MemClaw / docs
Tutorials

The Karpathy Loop: memory that learns from outcomes

Make shared memory improve with use — report outcomes, reinforce what works, auto-generate rules from failures, and tune retrieval per agent.

Part 1 gave the fleet shared memory; Part 2 gave us eyes on it; Part 3 governed it. All three treat memory as a store — something you write to and read from.

This part makes it a system that learns. After an agent acts on a recalled memory, it reports the outcome — success, failure, or partial. Successful memories gain weight (and rank higher next time); failures lose weight and auto-generate a preventive rule so the fleet doesn't repeat the mistake. The project calls this the Karpathy Loop: write → recall → act → report → better recall.

Commands use the default http://localhost:8000 + X-API-Key: standalone from Part 1. memclaw_evolve and memclaw_tune are the agent-native MCP tools; the REST calls (/evolve/report, /agents/{id}/tune) make the behavior visible.


Step 1 — Report an outcome

When an agent finishes acting on memories it recalled, it calls memclaw_evolve with the outcome_type (success | failure | partial), a natural-language description, and the related_ids — the memories that influenced the action.

curl -X POST http://localhost:8000/api/v1/evolve/report \
  -H "X-API-Key: standalone" -H "Content-Type: application/json" \
  -d '{"tenant_id":"default","agent_id":"backend-dev","fleet_id":"dev-fleet",
       "scope":"fleet","outcome_type":"success",
       "related_ids":["<memory-id>"],
       "outcome":"Shipped the payments rate limiter; held up under load tests with no false throttling."}'

Every report does three things: adjusts the weight of each related memory, records an outcome memory (so the report itself is auditable), and — on failure — may emit a rule.

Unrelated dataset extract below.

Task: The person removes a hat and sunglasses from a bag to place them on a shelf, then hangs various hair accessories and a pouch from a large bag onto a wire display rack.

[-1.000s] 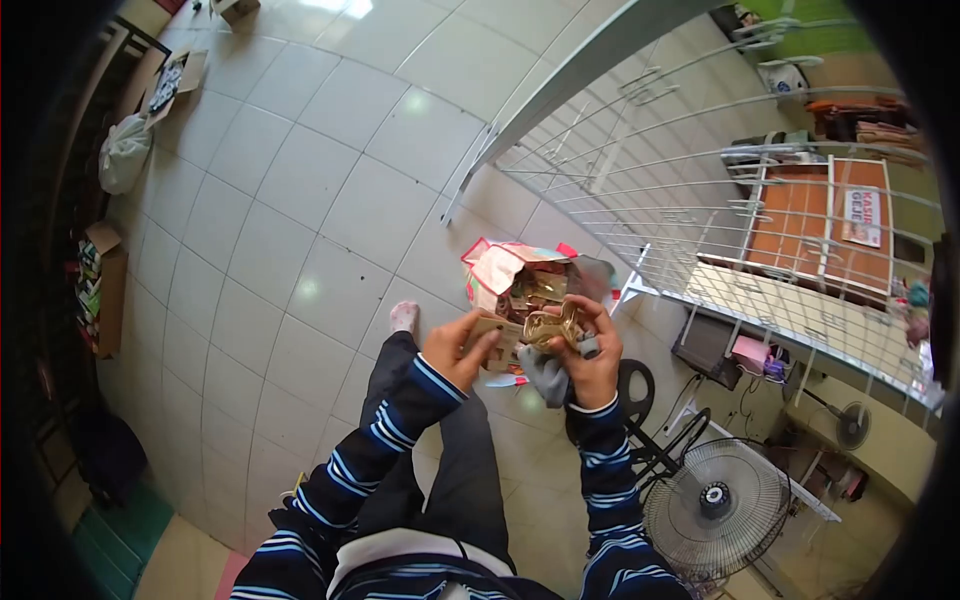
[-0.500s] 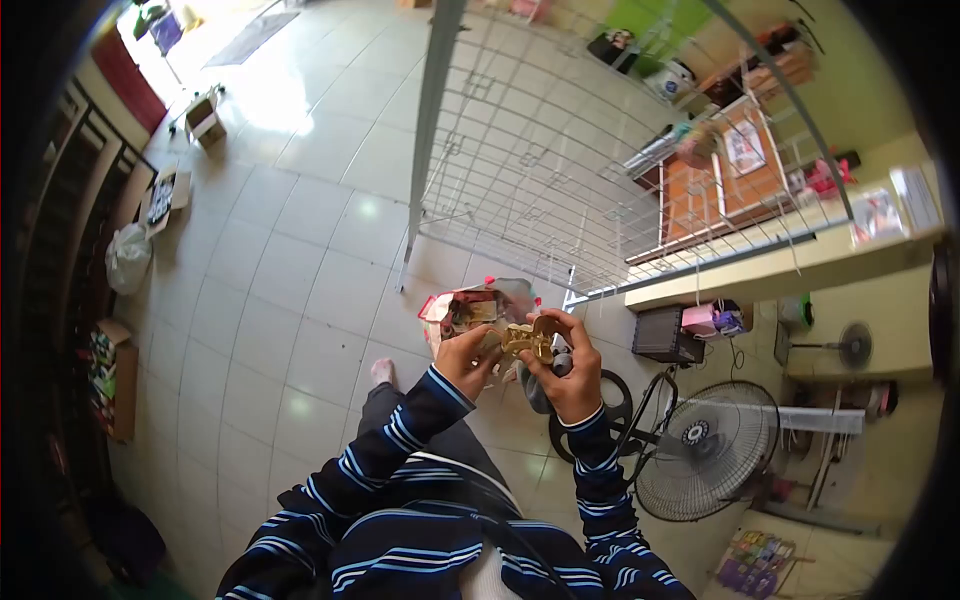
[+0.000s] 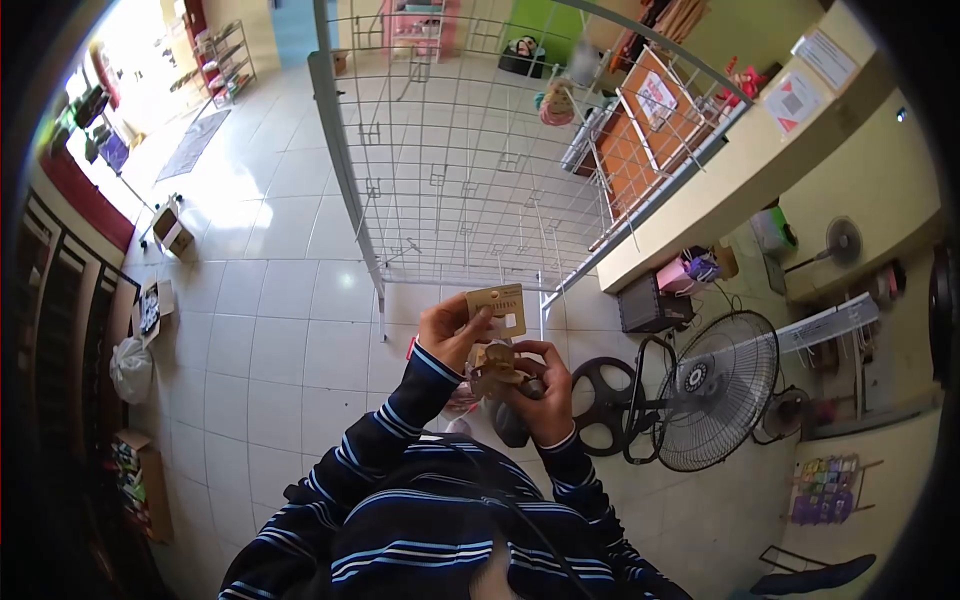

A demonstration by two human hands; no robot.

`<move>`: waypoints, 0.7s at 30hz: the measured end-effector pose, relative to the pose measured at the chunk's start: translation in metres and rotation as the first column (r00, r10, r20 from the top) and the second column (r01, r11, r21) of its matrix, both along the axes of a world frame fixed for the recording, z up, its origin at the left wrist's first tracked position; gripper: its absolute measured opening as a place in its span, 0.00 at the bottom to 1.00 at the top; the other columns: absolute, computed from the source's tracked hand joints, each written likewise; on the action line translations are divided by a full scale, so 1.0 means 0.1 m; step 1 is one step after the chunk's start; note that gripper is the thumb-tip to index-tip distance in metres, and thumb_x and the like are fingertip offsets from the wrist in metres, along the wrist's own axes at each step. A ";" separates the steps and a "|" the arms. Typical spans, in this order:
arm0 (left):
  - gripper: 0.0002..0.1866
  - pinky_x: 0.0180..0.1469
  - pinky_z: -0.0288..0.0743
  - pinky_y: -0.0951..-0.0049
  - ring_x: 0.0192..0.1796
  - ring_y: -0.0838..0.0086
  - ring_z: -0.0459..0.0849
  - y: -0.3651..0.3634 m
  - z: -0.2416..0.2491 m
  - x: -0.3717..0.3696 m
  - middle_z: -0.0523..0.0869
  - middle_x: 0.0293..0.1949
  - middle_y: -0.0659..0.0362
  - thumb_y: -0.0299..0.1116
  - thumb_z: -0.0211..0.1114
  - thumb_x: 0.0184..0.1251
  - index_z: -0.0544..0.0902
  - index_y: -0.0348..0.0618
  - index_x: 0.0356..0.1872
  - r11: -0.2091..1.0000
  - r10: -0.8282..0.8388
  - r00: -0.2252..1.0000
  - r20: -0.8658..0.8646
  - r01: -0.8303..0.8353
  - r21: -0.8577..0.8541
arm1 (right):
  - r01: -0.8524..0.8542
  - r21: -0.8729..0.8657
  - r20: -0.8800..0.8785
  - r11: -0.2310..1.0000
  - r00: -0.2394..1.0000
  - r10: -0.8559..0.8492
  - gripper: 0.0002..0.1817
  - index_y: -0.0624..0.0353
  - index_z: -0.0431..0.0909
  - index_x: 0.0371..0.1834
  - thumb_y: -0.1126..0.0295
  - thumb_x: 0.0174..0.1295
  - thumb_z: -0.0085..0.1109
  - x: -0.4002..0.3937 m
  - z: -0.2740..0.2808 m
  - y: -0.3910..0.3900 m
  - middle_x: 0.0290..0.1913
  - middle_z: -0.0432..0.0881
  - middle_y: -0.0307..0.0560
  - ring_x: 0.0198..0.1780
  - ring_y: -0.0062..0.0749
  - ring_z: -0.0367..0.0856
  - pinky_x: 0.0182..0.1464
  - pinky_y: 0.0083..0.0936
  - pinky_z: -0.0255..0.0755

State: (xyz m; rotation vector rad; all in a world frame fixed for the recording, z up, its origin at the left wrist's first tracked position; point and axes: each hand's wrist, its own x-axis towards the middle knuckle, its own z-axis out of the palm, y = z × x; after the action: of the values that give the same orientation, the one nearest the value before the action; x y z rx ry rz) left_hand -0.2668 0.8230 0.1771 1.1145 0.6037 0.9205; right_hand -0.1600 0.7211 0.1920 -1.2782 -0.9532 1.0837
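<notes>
My left hand [image 3: 449, 332] pinches a tan hang card [image 3: 510, 322] with a punched hole, printed lettering and a small white patch. Just below the card, my right hand [image 3: 546, 397] has its fingers wrapped round a shiny gold-brown item [image 3: 497, 366], whose exact kind I cannot make out. Whether the card and the item are joined is hidden by the fingers. A dark grey rounded thing [image 3: 511, 424] shows beneath my right hand. Part of a reddish bundle [image 3: 461, 398] shows under my left wrist.
A white wire grid rack [image 3: 450, 200] stands ahead, with small hooks on its mesh. At right are a large floor fan [image 3: 697, 377], its black round base [image 3: 603, 405] and a dark crate [image 3: 650, 303]. Open cartons [image 3: 152, 308] and a white bag [image 3: 131, 368] line the left.
My view has lifted and turned toward the rack. The tan card now shows upright in my left hand. The gold-brown item has moved down and left with my right hand.
</notes>
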 end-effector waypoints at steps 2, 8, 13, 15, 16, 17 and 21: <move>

Step 2 — Success reinforces

A success nudges each related memory's weight up by +0.1 (capped at 1.0):

#   → "weight_adjustments":[{"memory_id":"...","old_weight":0.9,"new_weight":1.0,"delta":0.1}]
#     "rules_generated":[]

No rule on success — correct; you only want preventive rules from things that went wrong. The reinforced memory now ranks higher in future recalls, so what worked surfaces first.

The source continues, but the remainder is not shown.